→ **AIM OF THE TASK**
Please copy out the lines in the entries that contain "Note".

→ **AVAILABLE DATA**
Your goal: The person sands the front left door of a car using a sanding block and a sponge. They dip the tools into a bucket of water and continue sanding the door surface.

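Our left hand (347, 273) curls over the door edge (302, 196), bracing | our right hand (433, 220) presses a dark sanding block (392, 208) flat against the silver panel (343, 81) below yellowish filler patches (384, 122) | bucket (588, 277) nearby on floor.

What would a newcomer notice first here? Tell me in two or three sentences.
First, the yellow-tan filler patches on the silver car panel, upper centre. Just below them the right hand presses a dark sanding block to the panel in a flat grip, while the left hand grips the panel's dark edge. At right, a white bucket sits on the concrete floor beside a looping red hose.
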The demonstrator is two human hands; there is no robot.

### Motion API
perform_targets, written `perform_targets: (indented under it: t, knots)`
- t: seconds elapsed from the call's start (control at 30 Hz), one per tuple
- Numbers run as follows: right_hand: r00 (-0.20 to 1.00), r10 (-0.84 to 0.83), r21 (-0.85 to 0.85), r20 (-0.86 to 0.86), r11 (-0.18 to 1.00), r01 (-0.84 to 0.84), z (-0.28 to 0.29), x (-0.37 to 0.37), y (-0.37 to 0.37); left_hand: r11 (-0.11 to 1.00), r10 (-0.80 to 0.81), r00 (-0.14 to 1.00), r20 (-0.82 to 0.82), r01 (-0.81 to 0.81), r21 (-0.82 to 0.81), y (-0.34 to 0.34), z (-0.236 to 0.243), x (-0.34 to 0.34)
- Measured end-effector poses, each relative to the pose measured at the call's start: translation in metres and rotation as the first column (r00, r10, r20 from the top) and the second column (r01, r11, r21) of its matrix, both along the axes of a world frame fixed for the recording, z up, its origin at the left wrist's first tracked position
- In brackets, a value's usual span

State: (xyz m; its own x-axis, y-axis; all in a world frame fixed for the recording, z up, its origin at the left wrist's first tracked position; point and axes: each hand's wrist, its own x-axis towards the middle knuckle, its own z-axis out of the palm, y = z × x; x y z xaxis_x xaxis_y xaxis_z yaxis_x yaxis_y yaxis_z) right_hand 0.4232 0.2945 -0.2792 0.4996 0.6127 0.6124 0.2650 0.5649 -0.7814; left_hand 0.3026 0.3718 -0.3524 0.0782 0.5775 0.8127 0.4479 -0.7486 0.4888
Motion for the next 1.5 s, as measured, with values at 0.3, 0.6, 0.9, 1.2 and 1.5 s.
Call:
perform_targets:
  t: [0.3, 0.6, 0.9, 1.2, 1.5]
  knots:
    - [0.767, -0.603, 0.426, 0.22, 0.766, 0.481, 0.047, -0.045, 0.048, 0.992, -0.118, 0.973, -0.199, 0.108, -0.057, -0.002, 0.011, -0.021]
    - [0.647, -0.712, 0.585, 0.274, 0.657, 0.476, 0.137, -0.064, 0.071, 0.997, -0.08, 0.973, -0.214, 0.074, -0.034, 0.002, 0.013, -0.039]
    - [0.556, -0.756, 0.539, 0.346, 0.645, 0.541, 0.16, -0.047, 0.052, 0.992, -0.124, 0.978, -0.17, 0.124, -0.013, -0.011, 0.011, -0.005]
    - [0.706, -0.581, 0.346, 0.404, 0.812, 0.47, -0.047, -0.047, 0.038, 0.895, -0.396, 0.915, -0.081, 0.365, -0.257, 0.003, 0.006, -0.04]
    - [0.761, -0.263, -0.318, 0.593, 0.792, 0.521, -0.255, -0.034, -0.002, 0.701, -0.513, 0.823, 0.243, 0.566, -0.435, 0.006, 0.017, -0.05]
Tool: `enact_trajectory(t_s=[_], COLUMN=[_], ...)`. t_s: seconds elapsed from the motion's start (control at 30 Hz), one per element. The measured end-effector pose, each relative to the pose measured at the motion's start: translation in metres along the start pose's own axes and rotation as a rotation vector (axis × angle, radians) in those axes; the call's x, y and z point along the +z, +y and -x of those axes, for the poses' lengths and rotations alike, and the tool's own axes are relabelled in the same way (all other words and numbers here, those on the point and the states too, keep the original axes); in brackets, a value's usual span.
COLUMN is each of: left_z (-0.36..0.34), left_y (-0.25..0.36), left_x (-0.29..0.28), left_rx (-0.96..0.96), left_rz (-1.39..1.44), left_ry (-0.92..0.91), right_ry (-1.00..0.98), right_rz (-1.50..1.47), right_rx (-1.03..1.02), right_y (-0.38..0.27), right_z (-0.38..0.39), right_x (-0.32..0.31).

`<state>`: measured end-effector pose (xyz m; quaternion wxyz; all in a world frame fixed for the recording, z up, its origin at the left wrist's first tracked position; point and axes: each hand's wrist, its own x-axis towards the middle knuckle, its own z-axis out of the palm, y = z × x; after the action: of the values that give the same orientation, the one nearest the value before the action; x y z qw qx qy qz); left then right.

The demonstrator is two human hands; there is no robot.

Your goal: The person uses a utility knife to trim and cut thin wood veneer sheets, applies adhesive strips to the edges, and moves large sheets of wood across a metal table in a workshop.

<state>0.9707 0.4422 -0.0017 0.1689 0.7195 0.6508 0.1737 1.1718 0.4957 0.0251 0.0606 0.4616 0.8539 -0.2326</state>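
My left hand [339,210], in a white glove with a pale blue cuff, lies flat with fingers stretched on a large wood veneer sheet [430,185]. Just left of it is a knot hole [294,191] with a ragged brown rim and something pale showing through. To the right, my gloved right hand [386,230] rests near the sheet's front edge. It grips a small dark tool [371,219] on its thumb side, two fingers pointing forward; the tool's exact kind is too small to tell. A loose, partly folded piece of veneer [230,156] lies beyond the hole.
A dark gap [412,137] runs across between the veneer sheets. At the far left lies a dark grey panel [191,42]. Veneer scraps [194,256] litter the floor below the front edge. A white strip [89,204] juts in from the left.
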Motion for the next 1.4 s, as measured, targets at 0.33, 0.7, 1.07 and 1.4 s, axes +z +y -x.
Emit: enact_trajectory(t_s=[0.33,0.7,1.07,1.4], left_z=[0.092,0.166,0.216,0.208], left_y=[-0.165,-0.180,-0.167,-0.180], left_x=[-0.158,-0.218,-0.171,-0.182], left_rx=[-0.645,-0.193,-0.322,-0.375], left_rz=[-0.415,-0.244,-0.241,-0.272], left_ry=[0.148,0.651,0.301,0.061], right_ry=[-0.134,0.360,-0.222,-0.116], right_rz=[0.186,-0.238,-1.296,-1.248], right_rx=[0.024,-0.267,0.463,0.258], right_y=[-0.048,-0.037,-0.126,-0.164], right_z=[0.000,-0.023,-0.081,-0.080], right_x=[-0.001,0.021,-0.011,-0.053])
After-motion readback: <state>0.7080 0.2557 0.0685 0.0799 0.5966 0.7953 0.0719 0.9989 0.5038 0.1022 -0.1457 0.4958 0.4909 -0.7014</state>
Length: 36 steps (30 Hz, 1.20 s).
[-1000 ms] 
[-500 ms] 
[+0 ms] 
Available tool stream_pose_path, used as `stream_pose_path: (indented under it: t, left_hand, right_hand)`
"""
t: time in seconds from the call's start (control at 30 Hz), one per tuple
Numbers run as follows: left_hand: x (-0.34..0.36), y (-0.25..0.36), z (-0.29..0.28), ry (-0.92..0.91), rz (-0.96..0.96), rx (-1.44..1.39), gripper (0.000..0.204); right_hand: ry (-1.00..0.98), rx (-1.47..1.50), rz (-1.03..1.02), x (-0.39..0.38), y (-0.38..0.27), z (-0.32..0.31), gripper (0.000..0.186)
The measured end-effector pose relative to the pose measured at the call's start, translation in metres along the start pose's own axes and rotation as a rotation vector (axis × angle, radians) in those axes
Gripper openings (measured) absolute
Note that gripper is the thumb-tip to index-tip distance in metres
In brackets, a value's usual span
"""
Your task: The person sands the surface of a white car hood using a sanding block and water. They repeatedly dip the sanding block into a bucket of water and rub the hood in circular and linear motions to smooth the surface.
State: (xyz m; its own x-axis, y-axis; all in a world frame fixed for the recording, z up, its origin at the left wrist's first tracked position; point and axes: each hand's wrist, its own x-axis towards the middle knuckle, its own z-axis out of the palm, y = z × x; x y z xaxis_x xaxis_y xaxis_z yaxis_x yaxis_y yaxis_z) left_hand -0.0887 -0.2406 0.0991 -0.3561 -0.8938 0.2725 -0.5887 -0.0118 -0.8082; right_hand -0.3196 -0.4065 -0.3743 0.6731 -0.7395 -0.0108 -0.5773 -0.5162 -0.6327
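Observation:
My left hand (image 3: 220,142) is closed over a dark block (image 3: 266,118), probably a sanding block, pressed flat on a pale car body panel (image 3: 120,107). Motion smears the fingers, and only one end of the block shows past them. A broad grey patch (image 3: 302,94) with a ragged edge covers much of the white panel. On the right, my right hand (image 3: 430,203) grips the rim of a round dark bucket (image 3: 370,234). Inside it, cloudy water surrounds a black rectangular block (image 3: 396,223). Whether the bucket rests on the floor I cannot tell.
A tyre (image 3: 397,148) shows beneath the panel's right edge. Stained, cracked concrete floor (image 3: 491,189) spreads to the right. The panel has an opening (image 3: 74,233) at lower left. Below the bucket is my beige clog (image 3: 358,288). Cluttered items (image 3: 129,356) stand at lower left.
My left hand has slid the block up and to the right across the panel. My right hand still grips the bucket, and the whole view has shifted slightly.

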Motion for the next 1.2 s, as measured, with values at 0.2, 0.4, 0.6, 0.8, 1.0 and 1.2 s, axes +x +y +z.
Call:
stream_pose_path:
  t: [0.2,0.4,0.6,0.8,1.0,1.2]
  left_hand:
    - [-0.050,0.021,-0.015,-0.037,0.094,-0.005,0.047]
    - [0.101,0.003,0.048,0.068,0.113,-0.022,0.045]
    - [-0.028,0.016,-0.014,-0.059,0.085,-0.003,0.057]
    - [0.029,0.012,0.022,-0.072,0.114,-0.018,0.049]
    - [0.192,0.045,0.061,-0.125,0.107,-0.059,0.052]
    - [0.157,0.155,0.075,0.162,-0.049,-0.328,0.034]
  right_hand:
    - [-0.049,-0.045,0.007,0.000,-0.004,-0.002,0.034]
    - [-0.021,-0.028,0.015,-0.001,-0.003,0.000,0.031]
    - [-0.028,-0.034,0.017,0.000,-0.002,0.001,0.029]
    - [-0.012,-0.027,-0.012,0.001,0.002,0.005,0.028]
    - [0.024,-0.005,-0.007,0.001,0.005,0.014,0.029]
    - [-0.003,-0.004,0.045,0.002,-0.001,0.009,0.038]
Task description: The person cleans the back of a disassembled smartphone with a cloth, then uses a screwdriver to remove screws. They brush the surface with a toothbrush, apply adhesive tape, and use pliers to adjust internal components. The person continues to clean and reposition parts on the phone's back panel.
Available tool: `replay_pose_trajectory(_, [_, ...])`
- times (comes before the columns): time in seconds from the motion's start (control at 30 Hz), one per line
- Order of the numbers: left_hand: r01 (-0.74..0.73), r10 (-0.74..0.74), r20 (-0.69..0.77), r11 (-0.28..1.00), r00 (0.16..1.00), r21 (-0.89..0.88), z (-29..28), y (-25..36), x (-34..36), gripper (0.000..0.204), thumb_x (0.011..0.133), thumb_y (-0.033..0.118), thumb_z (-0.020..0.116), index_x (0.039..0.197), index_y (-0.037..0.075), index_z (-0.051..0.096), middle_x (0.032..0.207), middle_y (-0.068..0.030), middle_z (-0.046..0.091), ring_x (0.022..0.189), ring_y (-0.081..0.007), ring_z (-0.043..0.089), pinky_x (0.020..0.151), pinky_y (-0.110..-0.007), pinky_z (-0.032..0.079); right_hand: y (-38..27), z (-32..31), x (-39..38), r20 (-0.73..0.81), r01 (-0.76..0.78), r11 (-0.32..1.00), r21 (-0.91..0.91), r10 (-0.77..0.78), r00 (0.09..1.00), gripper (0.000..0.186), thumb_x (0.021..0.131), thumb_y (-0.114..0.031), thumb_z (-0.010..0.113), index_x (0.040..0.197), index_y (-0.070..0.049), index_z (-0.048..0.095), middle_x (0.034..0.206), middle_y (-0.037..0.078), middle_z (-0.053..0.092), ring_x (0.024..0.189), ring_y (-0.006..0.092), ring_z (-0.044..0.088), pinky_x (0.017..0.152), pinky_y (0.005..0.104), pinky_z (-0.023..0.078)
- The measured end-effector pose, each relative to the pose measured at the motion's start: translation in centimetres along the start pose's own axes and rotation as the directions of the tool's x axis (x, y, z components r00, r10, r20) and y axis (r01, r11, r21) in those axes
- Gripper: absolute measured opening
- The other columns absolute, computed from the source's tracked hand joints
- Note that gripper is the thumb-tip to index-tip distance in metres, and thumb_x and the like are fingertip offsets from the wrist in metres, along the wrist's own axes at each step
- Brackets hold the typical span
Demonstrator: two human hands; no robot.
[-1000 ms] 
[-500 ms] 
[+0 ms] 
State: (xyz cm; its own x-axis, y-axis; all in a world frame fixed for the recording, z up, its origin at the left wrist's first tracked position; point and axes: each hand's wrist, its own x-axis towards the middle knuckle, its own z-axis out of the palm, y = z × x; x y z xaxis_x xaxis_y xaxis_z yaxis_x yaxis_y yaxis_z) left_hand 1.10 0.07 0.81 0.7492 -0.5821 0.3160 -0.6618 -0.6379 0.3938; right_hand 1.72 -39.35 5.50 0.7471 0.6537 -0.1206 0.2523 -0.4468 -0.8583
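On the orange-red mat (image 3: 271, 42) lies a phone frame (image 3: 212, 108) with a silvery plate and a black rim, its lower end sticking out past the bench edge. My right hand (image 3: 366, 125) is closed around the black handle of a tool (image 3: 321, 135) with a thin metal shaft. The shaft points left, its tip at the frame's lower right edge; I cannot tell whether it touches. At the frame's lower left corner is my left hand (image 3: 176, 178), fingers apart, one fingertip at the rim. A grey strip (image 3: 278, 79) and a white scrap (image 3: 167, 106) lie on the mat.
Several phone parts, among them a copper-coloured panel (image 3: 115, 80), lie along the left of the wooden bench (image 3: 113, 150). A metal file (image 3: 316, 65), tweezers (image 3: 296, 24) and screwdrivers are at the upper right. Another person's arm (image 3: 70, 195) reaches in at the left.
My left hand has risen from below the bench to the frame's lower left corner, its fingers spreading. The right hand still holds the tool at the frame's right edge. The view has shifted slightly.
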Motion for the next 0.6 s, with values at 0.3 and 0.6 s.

→ **FINISHED EXERCISE**
Note that gripper is the thumb-tip to index-tip distance in metres
- Note that gripper is the thumb-tip to index-tip distance in metres, and thumb_x and the like are fingertip offsets from the wrist in metres, along the wrist's own axes at each step

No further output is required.